As ontologias planas estão interessadas apenas na diferença entre existência e não existência. São planas porque cada ontologia plana pode ser representada por um conjunto simples contendo todas as entidades com as quais esta ontologia está comprometida. Uma exposição influente[70] desta abordagem vem de Willard Van Orman Quine, razão pela qual foi chamada de abordagem quineana à meta-ontologia.[69][71] Esta perspectiva não nega que as entidades existentes podem ser subdivididas e podem estar em várias relações entre si. Estas questões são questões para as ciências mais específicas, mas não pertencem à ontologia no sentido quineano.
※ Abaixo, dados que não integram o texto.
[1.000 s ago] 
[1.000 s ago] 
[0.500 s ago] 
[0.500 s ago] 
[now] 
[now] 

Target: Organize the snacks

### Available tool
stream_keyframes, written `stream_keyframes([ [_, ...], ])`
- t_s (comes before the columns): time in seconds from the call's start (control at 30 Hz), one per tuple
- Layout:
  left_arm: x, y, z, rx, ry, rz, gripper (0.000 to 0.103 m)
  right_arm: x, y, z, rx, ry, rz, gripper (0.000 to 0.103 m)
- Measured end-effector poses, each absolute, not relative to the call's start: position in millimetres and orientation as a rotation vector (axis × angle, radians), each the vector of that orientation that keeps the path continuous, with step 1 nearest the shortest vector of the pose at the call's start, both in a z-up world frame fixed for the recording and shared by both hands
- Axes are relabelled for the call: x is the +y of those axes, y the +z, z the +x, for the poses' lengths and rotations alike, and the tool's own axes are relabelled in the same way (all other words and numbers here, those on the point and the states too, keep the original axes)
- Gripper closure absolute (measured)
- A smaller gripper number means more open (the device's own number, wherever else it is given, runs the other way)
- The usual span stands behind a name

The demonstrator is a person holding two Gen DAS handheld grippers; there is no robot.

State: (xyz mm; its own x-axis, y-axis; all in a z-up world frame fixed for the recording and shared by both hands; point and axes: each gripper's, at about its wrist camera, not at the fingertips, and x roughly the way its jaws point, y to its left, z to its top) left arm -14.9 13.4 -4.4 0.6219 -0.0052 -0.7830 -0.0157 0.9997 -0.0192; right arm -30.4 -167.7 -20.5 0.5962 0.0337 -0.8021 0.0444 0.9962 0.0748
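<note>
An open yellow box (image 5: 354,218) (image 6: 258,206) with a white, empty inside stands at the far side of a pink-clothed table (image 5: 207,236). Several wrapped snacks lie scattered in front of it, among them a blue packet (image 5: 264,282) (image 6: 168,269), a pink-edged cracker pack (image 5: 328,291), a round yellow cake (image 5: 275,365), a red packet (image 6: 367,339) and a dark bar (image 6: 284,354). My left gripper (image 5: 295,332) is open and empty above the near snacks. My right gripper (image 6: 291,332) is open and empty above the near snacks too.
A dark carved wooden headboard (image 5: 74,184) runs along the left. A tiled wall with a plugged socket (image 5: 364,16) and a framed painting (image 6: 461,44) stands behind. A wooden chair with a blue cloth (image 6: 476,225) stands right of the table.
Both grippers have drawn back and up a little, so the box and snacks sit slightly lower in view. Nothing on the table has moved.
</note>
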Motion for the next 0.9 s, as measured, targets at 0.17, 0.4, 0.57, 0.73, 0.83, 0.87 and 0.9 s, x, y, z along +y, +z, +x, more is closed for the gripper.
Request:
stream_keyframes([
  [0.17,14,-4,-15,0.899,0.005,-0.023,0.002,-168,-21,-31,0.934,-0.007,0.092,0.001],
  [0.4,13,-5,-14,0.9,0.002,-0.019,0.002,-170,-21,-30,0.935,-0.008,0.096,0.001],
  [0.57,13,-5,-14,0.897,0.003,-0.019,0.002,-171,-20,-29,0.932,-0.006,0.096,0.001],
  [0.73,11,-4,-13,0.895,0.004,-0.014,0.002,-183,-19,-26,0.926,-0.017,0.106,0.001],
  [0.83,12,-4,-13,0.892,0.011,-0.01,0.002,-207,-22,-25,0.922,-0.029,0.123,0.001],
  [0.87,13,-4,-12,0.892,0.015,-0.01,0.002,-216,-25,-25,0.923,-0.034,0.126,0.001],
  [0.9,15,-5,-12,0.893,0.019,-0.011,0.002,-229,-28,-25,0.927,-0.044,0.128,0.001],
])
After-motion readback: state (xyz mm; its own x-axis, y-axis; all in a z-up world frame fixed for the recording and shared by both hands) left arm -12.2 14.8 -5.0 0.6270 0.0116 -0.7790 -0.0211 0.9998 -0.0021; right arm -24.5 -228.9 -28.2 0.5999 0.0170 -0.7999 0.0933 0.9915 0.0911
As ontologias policategóricas estão preocupadas com as categorias do ser. Cada ontologia policategórica postula uma série de categorias. Estas categorias são exclusivas e exaustivas: cada entidade existente pertence a exatamente uma categoria.[69] Um exemplo recente de uma ontologia policategórica é a ontologia de quatro categorias de E. J. Lowe.[72] As quatro categorias são objeto, gênero, modo e atributo. A estrutura quádrupla é baseada em duas distinções. A primeira distinção é entre entidades substanciais (objetos e gêneros) e entidades não substanciais (modos e atributos). A segunda distinção é entre entidades particulares (objetos e modos) e entidades universais (gêneros e atributos). A realidade é construída através da interação de entidades pertencentes a diferentes categorias: entidades particulares instanciam entidades universais e entidades não substanciais caracterizam entidades substanciais.[72][73]
As ontologias hierárquicas estão interessadas no grau de fundamentalidade das entidades que postulam. Seu principal objetivo é descobrir quais entidades são fundamentais e como as entidades não fundamentais dependem delas. O conceito de fundamentalidade é geralmente definido em termos de fundamentação metafísica (metaphysical grounding).[74] As entidades fundamentais são diferentes das entidades não fundamentais porque não são fundamentadas em outras entidades.[69][75] Por exemplo, às vezes se sustenta que as partículas elementares são mais fundamentais que os objetos macroscópicos (como cadeiras e mesas) que compõem. Esta é uma afirmação sobre a relação de fundamentação entre objetos microscópicos e macroscópicos. O monismo prioritário de Schaffer é uma forma recente de uma ontologia hierárquica. Sustenta que no nível mais fundamental existe apenas uma coisa: o mundo como um todo. Esta tese não nega nossa intuição de senso comum de que os objetos distintos que encontramos em nossos assuntos cotidianos, como carros ou outras pessoas, existem. Apenas nega que estes objetos têm a forma mais fundamental de existência.[76] Um exemplo de ontologia hierárquica na filosofia continental vem de Nicolai Hartmann. Ele afirma que a realidade é composta de quatro níveis: o inanimado, o biológico, o psicológico e o espiritual.[77] Estes níveis formam uma hierarquia no sentido de que os níveis mais altos dependem dos níveis mais baixos, enquanto os níveis mais baixos são indiferentes aos níveis mais altos.[78]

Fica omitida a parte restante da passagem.